Terremotos en el fútbol: Klopp, Olise y la selección española
La campaña electoral del Real Madrid ya estaba caliente. Enrique Riquelme decidió subir el fuego. El candidato sacudió el tablero al anunciar que Jürgen Klopp es su elegido para el banquillo si gana las elecciones, y que Raúl sería el encargado de reunirse con el técnico alemán para presentarle el proyecto deportivo.
El mensaje es claro: Riquelme quiere un golpe de efecto, un entrenador de impacto mundial y una leyenda del club como puente. Un cartel potente. Pero el sueño choca de frente con la realidad inmediata: el entorno de Klopp niega cualquier posibilidad de que el exentrenador del Liverpool vaya a Madrid en este momento.
El nombre, sin embargo, ya está en la calle. Y en una carrera presidencial tan expuesta, cada declaración pesa. Riquelme se coloca en el foco con una promesa de banquillo casi imposible, pero muy mediática. Mientras tanto, el madridismo mira de reojo a Klopp y se pregunta cuánto hay de estrategia y cuánto de opción real.
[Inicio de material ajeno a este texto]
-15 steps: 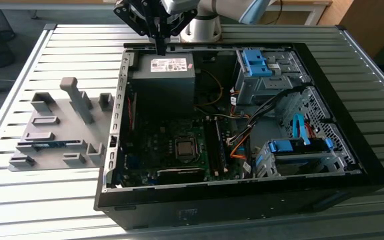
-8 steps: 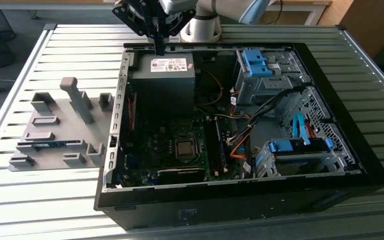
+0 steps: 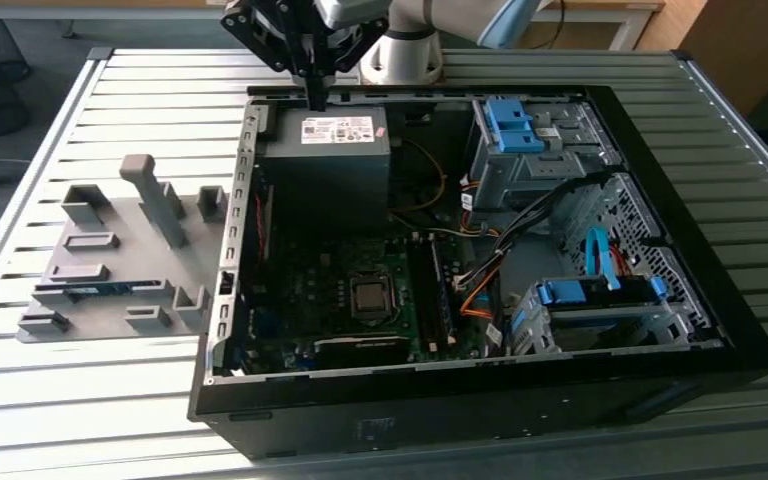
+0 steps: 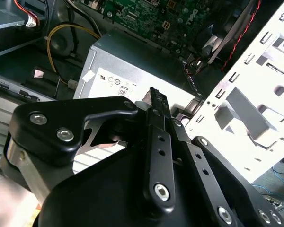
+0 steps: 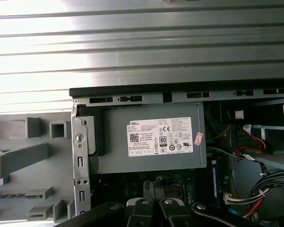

Florentino apunta alto: Olise como nuevo galáctico
En paralelo a la batalla electoral, otro nombre propio se cuela en la agenda blanca: Olise. Florentino Pérez prepara una ofensiva histórica. La oferta que el club planea presentar el próximo martes asciende a 150 millones de euros, la mayor de la historia del Real Madrid.
Olise, futbolista francés del Bayern, se ha convertido en el objetivo prioritario. Perfil joven, talento diferencial y proyección de estrella mundial. Un fichaje de esos que encajan en la palabra que marcó una era en el Bernabéu: galáctico.
El problema es el de siempre cuando se llama a la puerta del campeón alemán: el Bayern no tiene intención alguna de vender. El muro bávaro se mantiene firme, sin señales de apertura. Florentino, acostumbrado a operaciones largas y complejas, sabe que un movimiento de este calibre no se resuelve en un solo martes. Pero el mensaje ya está lanzado: el Madrid está dispuesto a ir al límite económico por Olise.
España aplasta a Inglaterra y se reafirma como candidata
En el césped, la selección femenina de España envió un aviso que retumba en toda Europa. Goleada a Inglaterra en el camino hacia la Eurocopa, una exhibición que refuerza su condición de gran favorita.
El duelo tenía aroma de final. Ritmo alto, tensión competitiva y dos potencias frente a frente. Cuando el partido pedía jerarquía, apareció la figura de siempre: Alexia. La estrella asumió el protagonismo en una noche que confirmó la superioridad española.
España no solo ganó. Aplastó. Impuso su juego, su personalidad y su pegada. El mensaje es nítido: el título europeo pasa, sí o sí, por intentar derribar a este bloque que compite con una confianza casi insolente. Inglaterra sufrió en primera persona lo que muchas selecciones ya intuyen: si España entra en modo rodillo, es casi inabordable.
Iraola desembarca en Anfield
Mientras Klopp suena en los despachos de Chamartín, otro técnico con raíces muy distintas pisa el escenario que el alemán convirtió en fortaleza. Andoni Iraola es el nuevo entrenador del Liverpool tras la salida de Arne Slot.
El técnico vasco asume uno de los banquillos más exigentes del mundo. Anfield no perdona la falta de ambición ni de intensidad. Iraola lo sabe y lo ha dejado claro desde el primer momento: dirigir a un club como el Liverpool implica una responsabilidad enorme y una pasión a la altura de su historia.
El reto es mayúsculo. Hereda un vestuario acostumbrado a competir al máximo nivel y una afición que mide cada partido como un examen. Pero también recibe un escenario ideal para su fútbol vertical, agresivo, de presión alta. Si su idea cuaja, Anfield puede convertirse en el altavoz perfecto para su propuesta.
El Mundial ya asoma en el horizonte
Mientras los clubes se agitan y las selecciones afinan detalles, el calendario marca una cuenta atrás inapelable: faltan solo cinco días para que arranque el Mundial. Una mano basta para contarlos.
El fútbol se prepara para detenerse y mirar en una sola dirección. Las selecciones ultiman sistemas, pulen automatismos y gestionan las últimas dudas físicas antes del gran estreno. En breve, todo lo que hoy parece central —fichajes, elecciones, banquillos— quedará en segundo plano.
En cinco días, el foco se moverá a un único escenario. Y entonces, entre tantos nombres propios y promesas de futuro, se verá quién está realmente preparado para soportar el peso del mundo sobre sus botas.